▶ [Exercise instructions]:
In the records below, find the line with "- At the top" and the line with "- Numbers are"; return exactly those lines and every line between them.

(Source information)

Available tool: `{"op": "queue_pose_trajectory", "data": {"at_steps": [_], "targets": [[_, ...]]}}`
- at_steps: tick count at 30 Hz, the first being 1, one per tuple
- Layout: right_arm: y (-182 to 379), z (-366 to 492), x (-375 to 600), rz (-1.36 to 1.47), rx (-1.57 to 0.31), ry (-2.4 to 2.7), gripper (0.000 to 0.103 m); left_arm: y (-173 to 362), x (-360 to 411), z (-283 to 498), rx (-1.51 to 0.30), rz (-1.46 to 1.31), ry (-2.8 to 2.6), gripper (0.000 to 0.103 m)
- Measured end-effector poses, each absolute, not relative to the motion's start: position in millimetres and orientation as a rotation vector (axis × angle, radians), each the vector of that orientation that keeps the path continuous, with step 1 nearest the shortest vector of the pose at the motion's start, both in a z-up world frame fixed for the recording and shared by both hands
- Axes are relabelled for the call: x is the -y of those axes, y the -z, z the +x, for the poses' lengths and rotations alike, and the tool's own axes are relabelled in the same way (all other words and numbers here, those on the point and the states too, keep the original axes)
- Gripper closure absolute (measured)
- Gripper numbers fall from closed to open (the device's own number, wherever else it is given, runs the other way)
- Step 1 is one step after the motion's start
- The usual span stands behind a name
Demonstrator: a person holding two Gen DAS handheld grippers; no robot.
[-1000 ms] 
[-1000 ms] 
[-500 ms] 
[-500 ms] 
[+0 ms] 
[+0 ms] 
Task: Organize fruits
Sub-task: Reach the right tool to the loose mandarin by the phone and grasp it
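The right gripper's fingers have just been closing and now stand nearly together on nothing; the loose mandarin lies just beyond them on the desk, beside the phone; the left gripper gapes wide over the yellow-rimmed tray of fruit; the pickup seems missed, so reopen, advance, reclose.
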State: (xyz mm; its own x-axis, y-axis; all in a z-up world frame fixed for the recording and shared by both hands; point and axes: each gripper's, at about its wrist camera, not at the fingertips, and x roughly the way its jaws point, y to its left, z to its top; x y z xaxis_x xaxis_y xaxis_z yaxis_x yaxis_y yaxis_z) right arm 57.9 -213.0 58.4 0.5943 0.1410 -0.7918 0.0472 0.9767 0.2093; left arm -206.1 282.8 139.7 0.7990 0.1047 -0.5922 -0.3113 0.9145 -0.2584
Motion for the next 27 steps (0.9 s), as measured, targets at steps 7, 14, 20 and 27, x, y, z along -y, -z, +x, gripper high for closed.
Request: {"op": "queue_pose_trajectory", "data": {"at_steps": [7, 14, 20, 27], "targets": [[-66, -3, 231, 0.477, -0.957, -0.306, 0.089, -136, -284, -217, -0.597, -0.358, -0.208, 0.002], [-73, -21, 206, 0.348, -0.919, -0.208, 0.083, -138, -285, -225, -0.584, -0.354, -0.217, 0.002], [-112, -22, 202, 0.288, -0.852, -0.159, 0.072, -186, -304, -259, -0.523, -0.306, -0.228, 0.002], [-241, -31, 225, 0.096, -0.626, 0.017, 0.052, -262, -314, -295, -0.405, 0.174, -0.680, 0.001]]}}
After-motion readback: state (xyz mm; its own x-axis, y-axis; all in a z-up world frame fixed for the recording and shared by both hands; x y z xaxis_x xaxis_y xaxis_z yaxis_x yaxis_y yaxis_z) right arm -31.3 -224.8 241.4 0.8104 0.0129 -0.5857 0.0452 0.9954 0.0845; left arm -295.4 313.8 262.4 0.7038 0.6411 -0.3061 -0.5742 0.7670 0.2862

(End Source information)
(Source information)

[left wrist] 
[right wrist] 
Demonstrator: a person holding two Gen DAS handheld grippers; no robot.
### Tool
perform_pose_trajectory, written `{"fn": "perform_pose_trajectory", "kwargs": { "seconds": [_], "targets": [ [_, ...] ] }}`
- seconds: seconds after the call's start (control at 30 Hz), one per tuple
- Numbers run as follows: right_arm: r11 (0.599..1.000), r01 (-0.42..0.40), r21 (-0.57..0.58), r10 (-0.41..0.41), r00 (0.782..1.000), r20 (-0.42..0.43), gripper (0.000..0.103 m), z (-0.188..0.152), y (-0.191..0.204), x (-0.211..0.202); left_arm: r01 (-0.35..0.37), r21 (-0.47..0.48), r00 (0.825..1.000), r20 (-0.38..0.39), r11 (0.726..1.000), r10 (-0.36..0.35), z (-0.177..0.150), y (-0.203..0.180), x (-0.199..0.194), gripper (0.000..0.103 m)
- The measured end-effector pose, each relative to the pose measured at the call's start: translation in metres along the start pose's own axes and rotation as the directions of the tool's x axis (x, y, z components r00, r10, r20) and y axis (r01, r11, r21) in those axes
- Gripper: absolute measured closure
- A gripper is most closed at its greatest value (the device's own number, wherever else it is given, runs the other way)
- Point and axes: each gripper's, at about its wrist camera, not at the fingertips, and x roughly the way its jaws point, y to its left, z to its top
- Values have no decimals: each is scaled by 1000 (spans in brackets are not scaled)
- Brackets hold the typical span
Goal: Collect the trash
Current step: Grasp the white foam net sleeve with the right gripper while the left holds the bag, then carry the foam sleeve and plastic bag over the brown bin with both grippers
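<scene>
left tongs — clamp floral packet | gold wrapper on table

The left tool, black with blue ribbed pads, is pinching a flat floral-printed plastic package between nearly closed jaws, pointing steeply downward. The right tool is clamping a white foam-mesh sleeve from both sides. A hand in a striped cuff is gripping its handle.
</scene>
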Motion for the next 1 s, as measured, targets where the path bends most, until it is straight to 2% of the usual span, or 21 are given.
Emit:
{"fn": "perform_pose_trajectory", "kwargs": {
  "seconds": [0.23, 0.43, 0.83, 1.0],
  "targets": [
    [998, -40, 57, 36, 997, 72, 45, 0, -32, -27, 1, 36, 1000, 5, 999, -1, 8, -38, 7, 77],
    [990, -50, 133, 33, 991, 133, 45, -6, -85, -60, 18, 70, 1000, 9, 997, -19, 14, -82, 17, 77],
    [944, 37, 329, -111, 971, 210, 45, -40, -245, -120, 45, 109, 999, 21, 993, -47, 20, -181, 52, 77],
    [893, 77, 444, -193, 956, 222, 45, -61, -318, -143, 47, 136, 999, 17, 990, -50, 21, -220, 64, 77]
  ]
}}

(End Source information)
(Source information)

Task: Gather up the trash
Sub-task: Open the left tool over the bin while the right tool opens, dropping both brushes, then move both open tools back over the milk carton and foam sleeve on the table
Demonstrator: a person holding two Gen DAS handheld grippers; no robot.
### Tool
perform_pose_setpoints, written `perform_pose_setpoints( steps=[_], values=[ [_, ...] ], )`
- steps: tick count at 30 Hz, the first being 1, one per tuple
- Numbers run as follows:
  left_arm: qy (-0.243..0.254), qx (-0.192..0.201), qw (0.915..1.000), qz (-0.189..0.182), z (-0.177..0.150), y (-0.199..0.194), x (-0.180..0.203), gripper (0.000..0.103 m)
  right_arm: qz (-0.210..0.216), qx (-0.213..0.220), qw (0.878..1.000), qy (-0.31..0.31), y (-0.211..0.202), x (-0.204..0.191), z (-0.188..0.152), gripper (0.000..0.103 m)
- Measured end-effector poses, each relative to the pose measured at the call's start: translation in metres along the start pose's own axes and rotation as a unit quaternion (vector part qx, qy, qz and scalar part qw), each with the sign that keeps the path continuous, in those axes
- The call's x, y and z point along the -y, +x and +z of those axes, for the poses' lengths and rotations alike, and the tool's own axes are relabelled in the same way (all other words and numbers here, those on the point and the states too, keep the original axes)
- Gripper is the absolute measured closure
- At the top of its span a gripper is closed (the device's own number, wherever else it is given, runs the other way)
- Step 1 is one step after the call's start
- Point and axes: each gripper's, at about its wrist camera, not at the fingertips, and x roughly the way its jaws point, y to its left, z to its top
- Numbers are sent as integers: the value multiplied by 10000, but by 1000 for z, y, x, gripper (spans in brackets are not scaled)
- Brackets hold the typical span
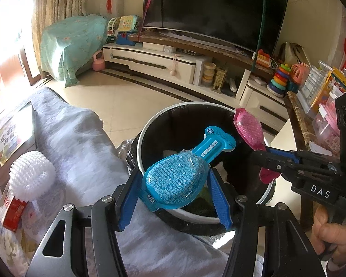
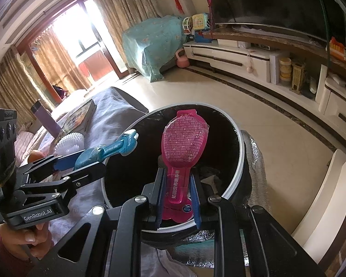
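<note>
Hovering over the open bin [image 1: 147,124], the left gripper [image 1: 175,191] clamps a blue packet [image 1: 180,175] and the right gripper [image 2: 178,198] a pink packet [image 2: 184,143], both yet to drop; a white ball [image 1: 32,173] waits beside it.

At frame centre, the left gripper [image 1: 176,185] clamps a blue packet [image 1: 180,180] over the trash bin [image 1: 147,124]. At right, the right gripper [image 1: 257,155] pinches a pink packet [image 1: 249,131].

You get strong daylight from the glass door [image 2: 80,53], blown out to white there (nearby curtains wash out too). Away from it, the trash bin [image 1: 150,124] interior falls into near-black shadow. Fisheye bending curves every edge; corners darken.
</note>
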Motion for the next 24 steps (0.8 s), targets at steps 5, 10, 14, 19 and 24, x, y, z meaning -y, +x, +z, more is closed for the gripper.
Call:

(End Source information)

▶ [Task result]:
- At the top of its span a gripper is closed (the device's own number, wherever else it is given, runs the other way)
- Step 1 is one step after the call's start
- Point and axes: each gripper's, at about its wrist camera, not at the fingertips, and x roughly the way its jaws point, y to its left, z to its top
- Numbers are sent as integers: the value multiplied by 10000, but by 1000 for z, y, x, gripper (spans in brackets are not scaled)

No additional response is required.